Un constat partagé par la Chambre nationale des services d’ambulances (CNSA), comme l’explique son secrétaire général, Guillaume Narguet, à 20 Minutes : « Cette situation problématique s’est déjà présentée dans certains territoires, et bientôt dans le Grand Est où l’ARS impose aux centres hospitaliers, à partir du 1er août, de placer un vigile à l’entrée de l’établissement pour vérifier les pass sanitaires alors que la loi n’est pas encore promulguée. »

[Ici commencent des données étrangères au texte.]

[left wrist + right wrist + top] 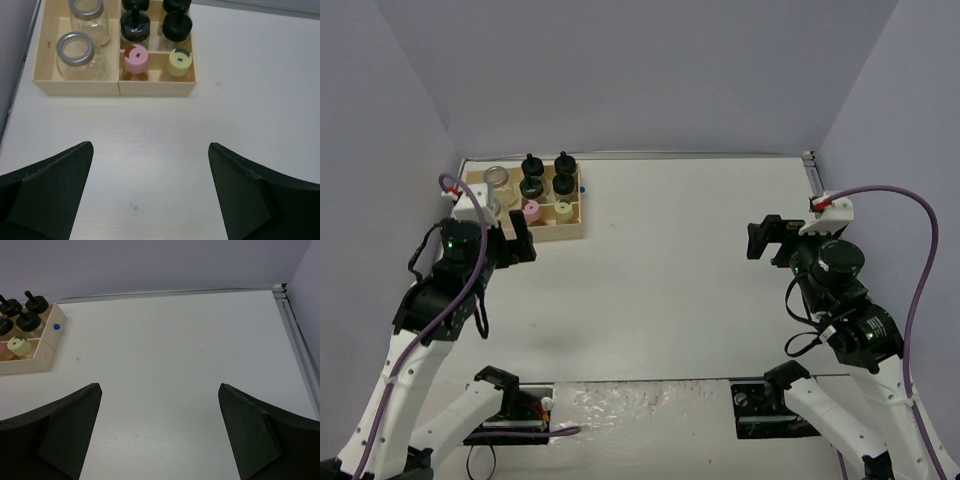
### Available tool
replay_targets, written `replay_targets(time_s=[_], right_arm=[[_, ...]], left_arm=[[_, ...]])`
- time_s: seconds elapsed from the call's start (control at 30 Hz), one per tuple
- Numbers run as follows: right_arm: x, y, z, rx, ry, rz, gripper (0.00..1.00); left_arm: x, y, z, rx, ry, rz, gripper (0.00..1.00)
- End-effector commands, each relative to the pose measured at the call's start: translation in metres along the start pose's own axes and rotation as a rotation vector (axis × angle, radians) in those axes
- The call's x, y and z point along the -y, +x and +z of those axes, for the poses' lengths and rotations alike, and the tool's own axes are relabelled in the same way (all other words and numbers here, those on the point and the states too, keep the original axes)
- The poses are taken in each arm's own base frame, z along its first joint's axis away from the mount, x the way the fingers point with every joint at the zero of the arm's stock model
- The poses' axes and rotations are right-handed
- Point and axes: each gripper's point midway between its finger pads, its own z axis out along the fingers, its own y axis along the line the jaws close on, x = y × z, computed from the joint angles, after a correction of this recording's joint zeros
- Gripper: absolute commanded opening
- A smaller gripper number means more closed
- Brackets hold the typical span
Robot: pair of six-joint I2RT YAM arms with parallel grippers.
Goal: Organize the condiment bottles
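A light wooden tray [560, 233] stands at the table's back left and holds all the jars. Two wide clear jars with silver rims [76, 56] fill its left compartment. Several black-capped jars [135, 25] stand in the back right part. A pink-capped jar [135, 61] and a yellow-green-capped jar [179, 62] stand in the front right compartments. My left gripper [150, 145] is open and empty, just in front of the tray [155, 88]. My right gripper [160, 385] is open and empty over bare table at the right, far from the tray [42, 352].
A metal rail [810, 175] runs along the table's right back edge, also in the right wrist view [295, 340]. Grey walls close the back and both sides. A small blue dot [56, 326] sits on the tray's right rim.
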Motion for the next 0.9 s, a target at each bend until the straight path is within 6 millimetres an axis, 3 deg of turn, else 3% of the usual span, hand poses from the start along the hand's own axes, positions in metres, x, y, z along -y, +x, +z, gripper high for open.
replay_targets(time_s=[0.0, 0.23, 0.53, 0.87], right_arm=[[0.012, -0.015, -0.011, 0.066, 0.040, -0.026, 1.00], [0.023, -0.004, -0.029, 0.100, 0.049, -0.045, 1.00], [0.037, 0.032, -0.033, 0.078, 0.093, -0.002, 1.00], [0.036, 0.042, -0.033, 0.068, 0.082, -0.003, 1.00]], left_arm=[[-0.031, 0.032, -0.018, -0.050, -0.098, 0.051, 0.97], [-0.058, 0.067, -0.048, -0.017, -0.151, -0.005, 0.97], [-0.075, 0.084, -0.063, 0.061, -0.191, -0.084, 0.97], [-0.074, 0.086, -0.069, 0.130, -0.151, -0.109, 0.97]])
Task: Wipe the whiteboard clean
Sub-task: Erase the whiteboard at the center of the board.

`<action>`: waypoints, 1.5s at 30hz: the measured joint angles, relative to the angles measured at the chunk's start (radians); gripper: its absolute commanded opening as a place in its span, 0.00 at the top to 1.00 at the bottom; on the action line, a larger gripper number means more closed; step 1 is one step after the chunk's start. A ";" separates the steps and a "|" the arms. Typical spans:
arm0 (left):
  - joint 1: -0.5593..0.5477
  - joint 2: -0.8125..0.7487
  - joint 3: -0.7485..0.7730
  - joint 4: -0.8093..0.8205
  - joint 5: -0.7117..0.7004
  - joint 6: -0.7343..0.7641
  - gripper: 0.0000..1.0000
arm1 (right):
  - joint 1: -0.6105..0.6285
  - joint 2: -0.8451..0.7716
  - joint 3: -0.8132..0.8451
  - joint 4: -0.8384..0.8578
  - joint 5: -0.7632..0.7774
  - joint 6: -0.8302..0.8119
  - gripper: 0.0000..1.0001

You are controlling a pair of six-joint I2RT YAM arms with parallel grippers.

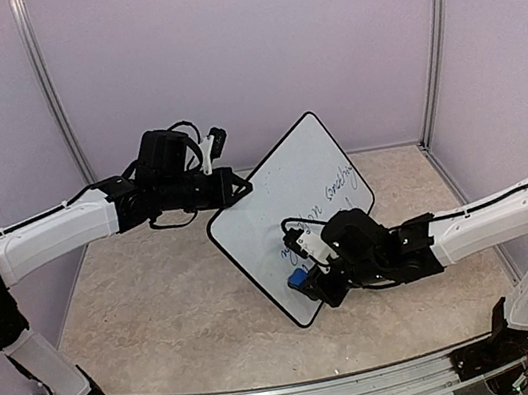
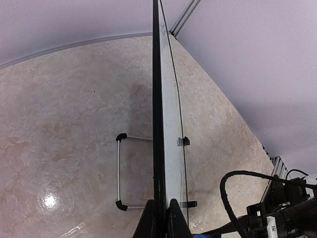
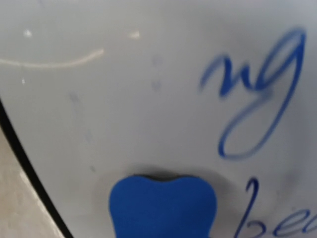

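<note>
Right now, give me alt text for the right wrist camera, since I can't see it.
A blue eraser sits at the bottom centre against the whiteboard, seen very close. Blue handwriting not yet erased fills the right side. The black rim curves across the lower left, with the table beyond it.

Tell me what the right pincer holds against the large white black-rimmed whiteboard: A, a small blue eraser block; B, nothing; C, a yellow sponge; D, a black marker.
A: the right pincer grips the small blue eraser block, which sits against the whiteboard near blue handwriting.
</note>
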 measured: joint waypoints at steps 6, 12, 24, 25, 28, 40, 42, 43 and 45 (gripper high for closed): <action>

« Cette situation et ce flou sont problématiques : comment assurer le transport programmé d’un patient – une dialyse mensuelle, par exemple – s’il n’a pas de pass sanitaire et qu’il est refoulé à l’entrée de l’hôpital ? L’Assurance Maladie va-t-elle prendre en charge le trajet retour dans ce cas de figure ? », poursuit Guillaume Narguet, en espérant avoir bientôt des précisions du ministère autour de l’application de ce nouveau protocole.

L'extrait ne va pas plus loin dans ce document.